Introduction

Hypoxia has been implicated in a range of neurological disorders including stroke, Alzheimer’s1, chronic obstructive pulmonary disease (COPD)2, birth asphyxia, high altitude cerebral edema, microvascular disease3 and multiple sclerosis4. Hypoxia will also modulate the inflammatory response in brain, which could impact progression of inflammation related diseases including MS. It has been difficult to study hypoxia in the brain due to measurement limitations but new technology such as frequency domain near-infrared spectroscopy (fdNIRS) systems can be applied to quantify microvascular hemoglobin saturation (StO2) as a potential marker of hypoxia in MS. We undertook this study to determine if reduced StO2 is a common component of the pathophysiology of MS.

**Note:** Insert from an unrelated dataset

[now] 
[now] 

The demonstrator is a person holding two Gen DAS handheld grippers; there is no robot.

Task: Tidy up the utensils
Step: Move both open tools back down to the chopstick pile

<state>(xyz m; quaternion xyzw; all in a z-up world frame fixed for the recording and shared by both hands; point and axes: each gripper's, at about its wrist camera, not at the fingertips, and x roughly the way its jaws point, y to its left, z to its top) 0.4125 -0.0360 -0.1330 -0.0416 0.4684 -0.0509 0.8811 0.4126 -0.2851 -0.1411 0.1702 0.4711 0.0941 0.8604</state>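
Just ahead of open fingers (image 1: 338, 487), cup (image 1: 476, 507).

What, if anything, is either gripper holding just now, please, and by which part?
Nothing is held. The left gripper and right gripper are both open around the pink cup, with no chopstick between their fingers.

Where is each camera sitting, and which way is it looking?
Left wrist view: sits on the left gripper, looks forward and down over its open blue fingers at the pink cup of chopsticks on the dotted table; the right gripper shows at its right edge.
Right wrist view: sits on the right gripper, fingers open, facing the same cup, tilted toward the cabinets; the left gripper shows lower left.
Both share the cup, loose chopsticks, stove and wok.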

Although MS has been considered a white matter disease, it is now clear that there is diffuse gray matter involvement5. In the grey matter (GM), there is both diffuse and focal demyelination and axonal loss5. There is evidence that both metabolism and blood flow may be impaired6. These data support the concept that metabolic and histological damage occurs throughout the GM. For this reason we are not looking for StO2 in plaques, but looking at average cortical gray matter.

Hypoxia can have profound effects on the metabolic pathways implicated in MS as well as on basic CNS function. Hypoxia can exacerbate inflammation, through common regulating signals involved in both the inflammatory and hypoxia responses7. The most well studied signal linking hypoxia and inflammation is through the prolyl hydroxylases (PHD). Prolyl hydroxylases act as an oxygen sensor, but it will also stimulate the NF-κB pathway and promote inflammation under hypoxic conditions. Hypoxia and inflammation are intricately linked, making it important to determine if hypoxia exists in MS.

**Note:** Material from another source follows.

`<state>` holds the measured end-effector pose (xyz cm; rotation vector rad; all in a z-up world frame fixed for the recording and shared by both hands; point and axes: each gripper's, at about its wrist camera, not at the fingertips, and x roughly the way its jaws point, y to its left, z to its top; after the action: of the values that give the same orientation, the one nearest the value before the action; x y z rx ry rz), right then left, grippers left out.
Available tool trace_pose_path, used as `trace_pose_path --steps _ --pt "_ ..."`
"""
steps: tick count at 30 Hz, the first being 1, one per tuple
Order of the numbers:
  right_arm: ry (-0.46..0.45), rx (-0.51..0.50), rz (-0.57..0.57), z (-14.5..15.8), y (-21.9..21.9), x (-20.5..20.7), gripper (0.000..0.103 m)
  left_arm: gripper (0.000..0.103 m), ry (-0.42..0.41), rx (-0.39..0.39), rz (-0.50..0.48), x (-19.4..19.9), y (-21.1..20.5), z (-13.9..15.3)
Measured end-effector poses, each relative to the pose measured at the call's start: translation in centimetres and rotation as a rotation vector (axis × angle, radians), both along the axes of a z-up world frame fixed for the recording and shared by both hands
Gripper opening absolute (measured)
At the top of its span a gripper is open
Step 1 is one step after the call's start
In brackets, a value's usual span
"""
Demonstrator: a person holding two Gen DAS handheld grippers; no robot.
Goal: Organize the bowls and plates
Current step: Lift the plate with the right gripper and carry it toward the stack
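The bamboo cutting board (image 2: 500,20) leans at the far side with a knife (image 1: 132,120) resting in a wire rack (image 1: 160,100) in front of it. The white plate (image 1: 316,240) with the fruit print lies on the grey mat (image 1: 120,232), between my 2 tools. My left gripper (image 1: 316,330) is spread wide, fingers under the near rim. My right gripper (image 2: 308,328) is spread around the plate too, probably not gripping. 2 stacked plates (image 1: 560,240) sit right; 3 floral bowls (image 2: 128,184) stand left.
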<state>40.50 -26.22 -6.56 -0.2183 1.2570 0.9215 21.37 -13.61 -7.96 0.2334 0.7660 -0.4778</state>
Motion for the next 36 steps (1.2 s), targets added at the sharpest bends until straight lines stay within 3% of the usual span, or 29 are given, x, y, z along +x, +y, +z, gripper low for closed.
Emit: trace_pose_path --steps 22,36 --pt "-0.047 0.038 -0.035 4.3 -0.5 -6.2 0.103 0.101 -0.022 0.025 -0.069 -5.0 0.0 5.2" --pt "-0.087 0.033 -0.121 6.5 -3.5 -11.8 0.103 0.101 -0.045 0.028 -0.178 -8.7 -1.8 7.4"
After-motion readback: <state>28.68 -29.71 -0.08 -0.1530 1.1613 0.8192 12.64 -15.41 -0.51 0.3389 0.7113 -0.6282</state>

Although there is evidence for hypoxia, it is largely correlative or circumstantial. Type IV plaques have a hypoxic/ischemic appearance and the hypoxia modulator HIF is up-regulated in patients8. A direct measurement of partial pressure of oxygen (pO2) indicated hypoxia existed in the spinal cord of an animal model of MS9. We are not aware of any direct measurements in patients showing the presence of hypoxia in GM.

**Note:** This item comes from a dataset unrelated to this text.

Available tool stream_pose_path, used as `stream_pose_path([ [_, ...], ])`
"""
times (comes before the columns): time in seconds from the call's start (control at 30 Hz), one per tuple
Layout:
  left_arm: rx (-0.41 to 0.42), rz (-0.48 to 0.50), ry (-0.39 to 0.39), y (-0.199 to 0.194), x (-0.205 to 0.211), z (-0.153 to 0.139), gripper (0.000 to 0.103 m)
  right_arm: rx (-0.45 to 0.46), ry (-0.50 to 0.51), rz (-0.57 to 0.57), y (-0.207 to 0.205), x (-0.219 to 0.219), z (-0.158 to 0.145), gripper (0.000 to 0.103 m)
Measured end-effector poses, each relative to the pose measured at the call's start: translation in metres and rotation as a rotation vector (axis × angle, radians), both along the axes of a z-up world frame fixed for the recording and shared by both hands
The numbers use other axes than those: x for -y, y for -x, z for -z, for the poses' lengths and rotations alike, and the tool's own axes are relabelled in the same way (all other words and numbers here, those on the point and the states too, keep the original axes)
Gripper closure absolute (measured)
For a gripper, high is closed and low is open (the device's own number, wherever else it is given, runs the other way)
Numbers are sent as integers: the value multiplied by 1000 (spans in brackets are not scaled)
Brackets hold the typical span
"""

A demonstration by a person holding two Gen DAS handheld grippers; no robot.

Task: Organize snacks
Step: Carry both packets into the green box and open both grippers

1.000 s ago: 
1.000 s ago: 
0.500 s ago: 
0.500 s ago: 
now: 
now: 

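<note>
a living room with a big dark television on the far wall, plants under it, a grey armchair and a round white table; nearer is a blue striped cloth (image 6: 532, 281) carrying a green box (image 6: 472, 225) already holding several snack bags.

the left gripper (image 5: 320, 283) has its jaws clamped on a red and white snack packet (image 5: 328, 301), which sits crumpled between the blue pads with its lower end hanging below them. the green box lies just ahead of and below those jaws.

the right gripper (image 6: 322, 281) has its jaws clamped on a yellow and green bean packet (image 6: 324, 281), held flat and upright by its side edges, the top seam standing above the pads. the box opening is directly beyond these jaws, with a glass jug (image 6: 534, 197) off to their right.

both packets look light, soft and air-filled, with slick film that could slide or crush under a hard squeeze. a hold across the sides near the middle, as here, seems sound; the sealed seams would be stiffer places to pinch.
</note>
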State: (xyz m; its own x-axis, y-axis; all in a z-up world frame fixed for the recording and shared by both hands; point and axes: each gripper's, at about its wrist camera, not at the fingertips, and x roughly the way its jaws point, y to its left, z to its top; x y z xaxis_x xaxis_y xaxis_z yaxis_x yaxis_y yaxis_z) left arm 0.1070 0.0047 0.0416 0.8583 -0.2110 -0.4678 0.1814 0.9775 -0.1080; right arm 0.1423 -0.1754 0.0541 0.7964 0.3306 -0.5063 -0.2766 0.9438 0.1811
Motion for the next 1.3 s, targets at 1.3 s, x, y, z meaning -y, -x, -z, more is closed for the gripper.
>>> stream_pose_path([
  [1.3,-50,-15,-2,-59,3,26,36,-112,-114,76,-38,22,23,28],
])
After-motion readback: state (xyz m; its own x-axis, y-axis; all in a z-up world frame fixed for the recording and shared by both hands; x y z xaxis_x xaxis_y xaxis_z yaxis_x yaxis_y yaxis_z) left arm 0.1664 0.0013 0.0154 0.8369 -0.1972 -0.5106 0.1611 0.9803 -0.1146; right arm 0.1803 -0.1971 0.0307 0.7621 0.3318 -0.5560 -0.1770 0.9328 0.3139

We undertook this study due to need for greater understanding of GM involvement. Abnormally low StO2 in GM would support the hypothesis of GM involvement and provide a potential biomarker. In addition, it would support the hypothesis that hypoxia may play a role in the pathophysiology of MS. We applied fdNIRS which can be used for absolute quantification of oxyhemoglobin (HbO) and deoxyhemoglobin (HHb)10 while most commercially available NIRS systems only detect changes in concentration. By quantifying the absolute values for HbO and HHb using fdNIRS10,11, we are able to calculate StO2.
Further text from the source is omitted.